Along with other radiolarians, Stylodictya have bubble-like alveoli outside of the central capsule of the organism. These alveoli are filled with gas and act as buoyancy regulators for the organism, which is weighed down quite heavily by its silicate skeleton.

== Fossils ==
Although the geologic history of Stylodictya is sparse, fossils of Stylodictya have been found in Switzerland that date back to the Jurassic. Stylodictya-type fossils are much more common in the Cenozoic and are found in cherty limestones in New Zealand and in oceanic drill holes around the world's oceans.

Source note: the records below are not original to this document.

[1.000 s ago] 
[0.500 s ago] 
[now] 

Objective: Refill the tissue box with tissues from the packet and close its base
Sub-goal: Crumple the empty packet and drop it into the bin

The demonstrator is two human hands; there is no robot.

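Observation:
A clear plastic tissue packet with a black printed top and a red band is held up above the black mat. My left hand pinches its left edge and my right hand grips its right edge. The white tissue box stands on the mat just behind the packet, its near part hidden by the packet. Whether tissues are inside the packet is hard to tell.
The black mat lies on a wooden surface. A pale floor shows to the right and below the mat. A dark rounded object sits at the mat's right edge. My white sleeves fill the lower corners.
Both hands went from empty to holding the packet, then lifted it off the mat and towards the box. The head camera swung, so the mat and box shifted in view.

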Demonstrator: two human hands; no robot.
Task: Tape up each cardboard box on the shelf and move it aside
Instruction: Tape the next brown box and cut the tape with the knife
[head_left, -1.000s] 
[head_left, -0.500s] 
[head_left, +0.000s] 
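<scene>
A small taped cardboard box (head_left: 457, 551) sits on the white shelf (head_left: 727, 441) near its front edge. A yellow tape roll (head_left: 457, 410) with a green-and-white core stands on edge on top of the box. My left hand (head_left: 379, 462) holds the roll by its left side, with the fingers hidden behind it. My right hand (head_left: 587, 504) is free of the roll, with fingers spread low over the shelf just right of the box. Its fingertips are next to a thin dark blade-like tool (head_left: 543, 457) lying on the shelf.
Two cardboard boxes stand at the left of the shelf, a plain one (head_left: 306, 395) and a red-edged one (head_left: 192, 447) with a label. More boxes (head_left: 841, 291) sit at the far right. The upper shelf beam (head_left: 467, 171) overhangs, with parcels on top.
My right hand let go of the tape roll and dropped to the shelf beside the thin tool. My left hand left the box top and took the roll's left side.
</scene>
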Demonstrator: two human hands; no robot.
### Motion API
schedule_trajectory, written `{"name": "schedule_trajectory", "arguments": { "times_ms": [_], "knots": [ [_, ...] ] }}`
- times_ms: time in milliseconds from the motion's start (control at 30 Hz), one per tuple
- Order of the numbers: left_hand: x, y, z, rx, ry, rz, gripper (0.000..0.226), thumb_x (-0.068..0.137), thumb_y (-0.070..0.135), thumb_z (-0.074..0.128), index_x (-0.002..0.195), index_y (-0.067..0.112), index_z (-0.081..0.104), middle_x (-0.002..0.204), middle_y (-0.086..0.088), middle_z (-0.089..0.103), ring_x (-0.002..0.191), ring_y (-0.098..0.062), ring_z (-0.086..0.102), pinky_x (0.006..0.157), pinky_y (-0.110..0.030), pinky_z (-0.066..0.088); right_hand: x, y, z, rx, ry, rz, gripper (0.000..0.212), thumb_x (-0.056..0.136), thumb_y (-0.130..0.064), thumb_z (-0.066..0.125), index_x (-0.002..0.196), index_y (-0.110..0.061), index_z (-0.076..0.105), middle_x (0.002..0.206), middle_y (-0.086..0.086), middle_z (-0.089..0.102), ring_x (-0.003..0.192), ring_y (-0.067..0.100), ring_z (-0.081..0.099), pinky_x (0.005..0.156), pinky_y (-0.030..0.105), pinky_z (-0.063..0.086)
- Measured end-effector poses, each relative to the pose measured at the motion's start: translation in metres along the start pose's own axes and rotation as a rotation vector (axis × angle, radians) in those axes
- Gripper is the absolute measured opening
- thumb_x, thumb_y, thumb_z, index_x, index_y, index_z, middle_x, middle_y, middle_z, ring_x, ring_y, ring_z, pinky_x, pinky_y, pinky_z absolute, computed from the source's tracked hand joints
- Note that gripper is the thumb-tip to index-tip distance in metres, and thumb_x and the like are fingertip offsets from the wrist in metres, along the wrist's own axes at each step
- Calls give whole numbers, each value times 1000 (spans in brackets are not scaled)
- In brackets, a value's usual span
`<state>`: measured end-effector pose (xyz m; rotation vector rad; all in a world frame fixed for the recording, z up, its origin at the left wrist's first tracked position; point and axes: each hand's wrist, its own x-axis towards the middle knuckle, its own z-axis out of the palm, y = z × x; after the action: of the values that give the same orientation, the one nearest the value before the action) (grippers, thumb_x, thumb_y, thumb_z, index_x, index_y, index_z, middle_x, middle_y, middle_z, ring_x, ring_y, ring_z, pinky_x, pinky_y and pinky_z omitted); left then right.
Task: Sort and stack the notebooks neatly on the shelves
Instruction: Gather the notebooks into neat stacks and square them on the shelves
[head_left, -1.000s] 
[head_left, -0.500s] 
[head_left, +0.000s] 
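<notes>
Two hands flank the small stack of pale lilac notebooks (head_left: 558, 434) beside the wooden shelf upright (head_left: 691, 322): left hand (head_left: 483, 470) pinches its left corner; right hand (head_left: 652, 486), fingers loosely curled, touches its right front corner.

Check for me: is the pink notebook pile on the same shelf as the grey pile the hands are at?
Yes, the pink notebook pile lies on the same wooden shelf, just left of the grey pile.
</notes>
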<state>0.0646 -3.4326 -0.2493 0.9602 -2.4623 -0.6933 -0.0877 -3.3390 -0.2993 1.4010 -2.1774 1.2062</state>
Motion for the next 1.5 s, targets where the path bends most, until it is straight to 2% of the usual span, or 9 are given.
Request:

Even this sparse paleontological evidence suggests that the Stylodictya morphology of spumellarians has been prevalent in oceanic ecosystems for many millions of years. The distribution of Stylodictya in the rock record also gives insight into the paleoclimate at the time of fossilization. This is because the most important rock type lithified from fossil skeletons, limestone, is primarily calcium carbonate, which is not able to lithify under acidic conditions. Stylodictya, like other radiolarians, forms a silicate skeleton, not a carbonate one. Thus whenever Stylodictya-bearing chert becomes more common than limestone in the stratigraphy, that may be evidence of a shifting oceanic climate. This makes radiolarians important indicators of climate change within the stratigraphical record.

Micropaleontology is an extensive and under-studied field, so the fossil evidence that has already been collected on this genus likely only represents a portion of the extent of the genus over geological time and space.

== Significance to humans ==
In addition to the paleoecological implications of Stylodictya fossils, Stylodictya can also be used as an index fossil in stratigraphy. Radiolarians are often used as index fossils, as they are usually instantly recognizable, widespread, and individual species are restricted to a specific time frame. This may not be easy with Stylodictya, however, as the genus has existed over a long period of time and different species of Stylodictya are often not very easy to tell apart, especially in the fossil record. This may not be true in the future, as species are still being discovered, and one may yet prove to be a good index fossil.